# Tein Basic Dampner install on a B14 200SX



## sles (Jun 16, 2003)

I will be purchasing the Tein Basic Dampners and Tein Pillow Mounts in a few hours and I'm looking for a good installtion write up. If anyone knows where I can find one please let me know


----------



## ReVerm (Jan 13, 2003)

sles said:


> I will be purchasing the Tein Basic Dampners and Tein Pillow Mounts in a few hours and I'm looking for a good installtion write up. If anyone knows where I can find one please let me know


The Teins should come with instructions on how to assemble everything (which has plenty of diagrams and warning labels too). If you didn't get one with your dampers, head over to the Tein site. They're available for download in Adobe PDF format.
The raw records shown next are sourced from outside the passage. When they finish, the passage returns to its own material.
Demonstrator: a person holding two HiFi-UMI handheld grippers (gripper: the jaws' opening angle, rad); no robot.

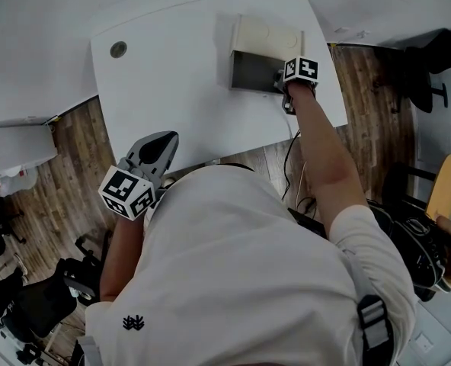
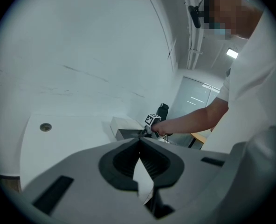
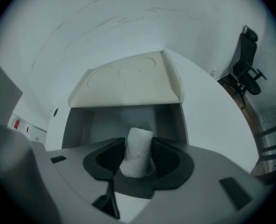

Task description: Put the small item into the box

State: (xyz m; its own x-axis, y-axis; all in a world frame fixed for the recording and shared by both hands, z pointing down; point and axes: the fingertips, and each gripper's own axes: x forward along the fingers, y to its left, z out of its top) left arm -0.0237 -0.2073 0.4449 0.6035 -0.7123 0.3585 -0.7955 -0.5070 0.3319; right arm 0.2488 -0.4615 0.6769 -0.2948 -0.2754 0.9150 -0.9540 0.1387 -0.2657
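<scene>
Small item [image 3: 137,152], one white roll, pinched by right hand-held gripper [image 3: 138,144] at one box [image 3: 124,80]; left hand-held gripper [image 2: 139,143] pressed together

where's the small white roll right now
The white roll stands upright between the jaws of the right gripper in the right gripper view, just at the open front of the box, which sits on the far right part of the table.

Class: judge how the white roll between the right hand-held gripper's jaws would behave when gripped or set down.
The white roll looks like wound, textured paper or cloth, so probably light, slightly squashy and not slippery. Being a cylinder, it may roll if laid sideways in the box. On end, taller than wide, it might tip.
</scene>
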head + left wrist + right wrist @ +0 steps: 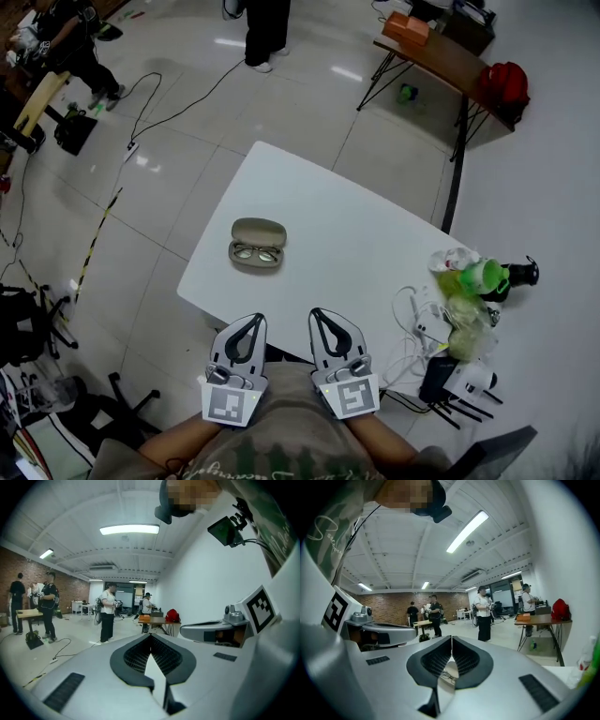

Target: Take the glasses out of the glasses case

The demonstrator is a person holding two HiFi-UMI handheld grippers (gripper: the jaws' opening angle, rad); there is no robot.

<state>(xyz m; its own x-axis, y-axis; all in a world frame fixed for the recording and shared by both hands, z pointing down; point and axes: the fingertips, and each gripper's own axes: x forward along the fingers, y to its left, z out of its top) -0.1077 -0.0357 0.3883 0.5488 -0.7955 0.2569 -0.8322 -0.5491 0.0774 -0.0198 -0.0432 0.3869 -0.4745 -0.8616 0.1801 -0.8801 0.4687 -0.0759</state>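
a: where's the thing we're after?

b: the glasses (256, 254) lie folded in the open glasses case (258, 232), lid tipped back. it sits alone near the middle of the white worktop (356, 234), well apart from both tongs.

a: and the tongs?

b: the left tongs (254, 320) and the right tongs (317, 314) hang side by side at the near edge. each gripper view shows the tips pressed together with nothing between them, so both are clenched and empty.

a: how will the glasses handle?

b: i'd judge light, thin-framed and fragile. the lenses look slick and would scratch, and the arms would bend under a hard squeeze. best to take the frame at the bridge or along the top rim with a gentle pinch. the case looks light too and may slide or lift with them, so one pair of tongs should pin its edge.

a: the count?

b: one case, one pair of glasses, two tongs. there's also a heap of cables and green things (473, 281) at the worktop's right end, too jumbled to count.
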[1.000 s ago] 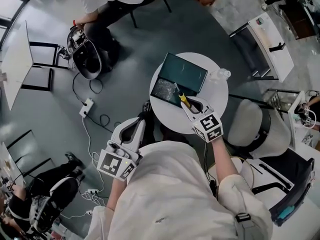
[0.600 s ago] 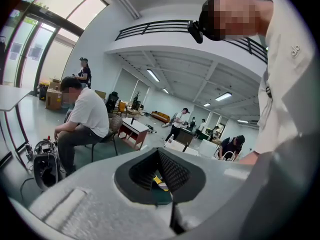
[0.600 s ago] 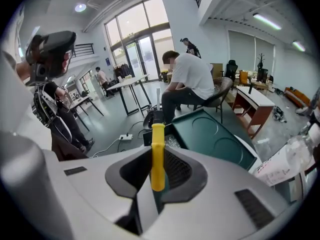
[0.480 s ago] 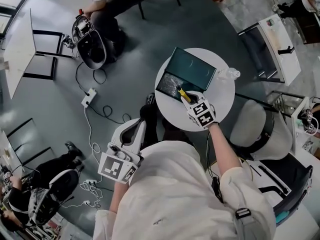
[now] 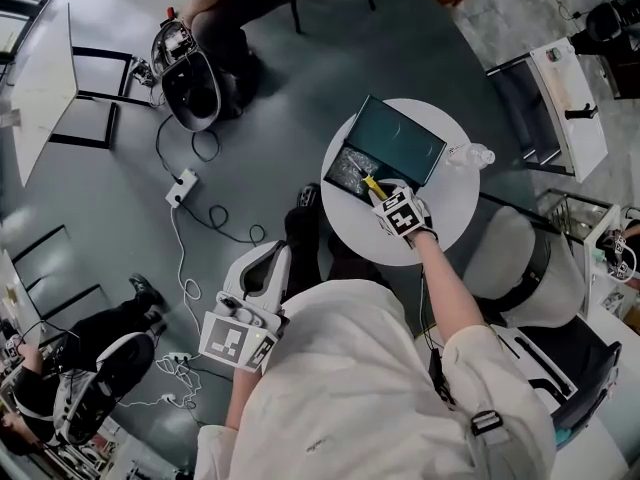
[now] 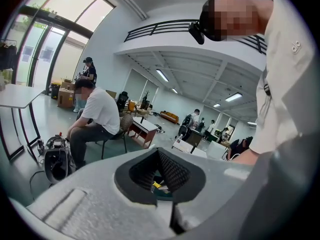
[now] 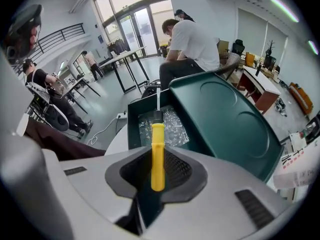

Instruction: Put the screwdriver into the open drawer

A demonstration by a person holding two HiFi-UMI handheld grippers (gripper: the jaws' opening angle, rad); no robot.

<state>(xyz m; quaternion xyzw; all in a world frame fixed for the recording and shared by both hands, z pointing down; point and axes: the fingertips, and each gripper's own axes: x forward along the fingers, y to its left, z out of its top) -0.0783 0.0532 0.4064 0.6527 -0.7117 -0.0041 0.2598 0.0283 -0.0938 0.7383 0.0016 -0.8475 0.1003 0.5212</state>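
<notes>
Above the bubble-wrap-lined drawer [image 7: 133, 129] — screwdriver [image 7: 157, 139] in right gripper [image 7: 158, 165]

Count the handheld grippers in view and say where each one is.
2. The left gripper is shut and empty beside the person's body; the right gripper holds the screwdriver at the open drawer.

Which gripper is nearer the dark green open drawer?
Right. The right gripper is at the front edge of the dark green open drawer; the left gripper hangs by the person's side, away from it.
</notes>
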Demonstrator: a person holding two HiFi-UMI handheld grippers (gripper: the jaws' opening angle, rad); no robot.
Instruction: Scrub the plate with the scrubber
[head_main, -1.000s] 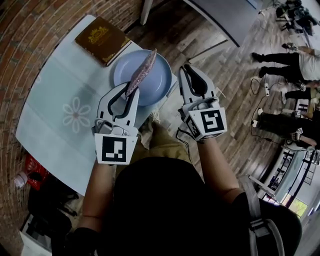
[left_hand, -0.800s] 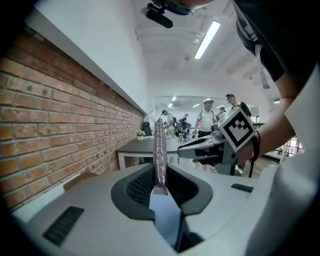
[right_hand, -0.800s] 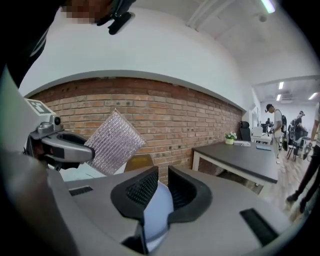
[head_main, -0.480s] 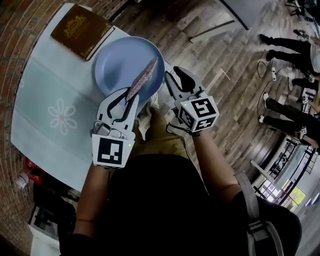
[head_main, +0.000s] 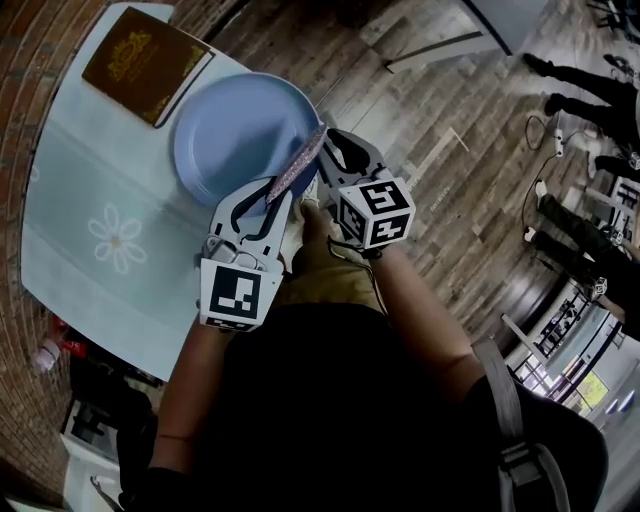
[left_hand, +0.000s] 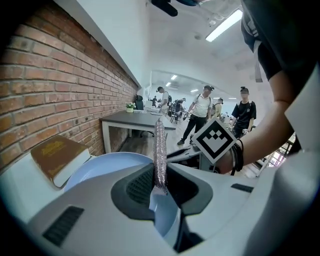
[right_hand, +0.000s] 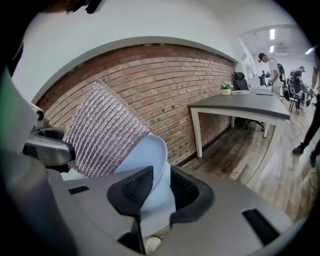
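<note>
right gripper view: plate (right_hand: 150, 160) rim is pinched by right gripper (right_hand: 156, 186), scrubber (right_hand: 102, 132) by left gripper (left_hand: 161, 189); plate could be wrenched loose by hard strokes.

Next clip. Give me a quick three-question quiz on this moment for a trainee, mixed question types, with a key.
1. True or false: the scrubber lies flat on the table.
2. The right gripper is shut on: A) the rim of the plate, B) the scrubber, C) nothing.
3. Fill in: on the table beyond the plate lies a brown ____.

Key
1. False. It stands on edge, clamped between the jaws of the left gripper.
2. A.
3. book.
</note>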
Refer to a Haynes manual or a copy of the FSM if you want to see the exact removal, disassembly, and installation procedures for the complete damper assembly.


----------



## sles (Jun 16, 2003)

ReVerm said:


> The Teins should come with instructions on how to assemble everything (which has plenty of diagrams and warning labels too). If you didn't get one with your dampers, head over to the Tein site. They're available for download in Adobe PDF format. Refer to a Haynes manual or a copy of the FSM if you want to see the exact removal, disassembly, and installation procedures for the complete damper assembly.


alright thanx man...but do you know where i could find some people's installs and their tips for settings and shit? also...what is a Haynes manual and an FSM?


----------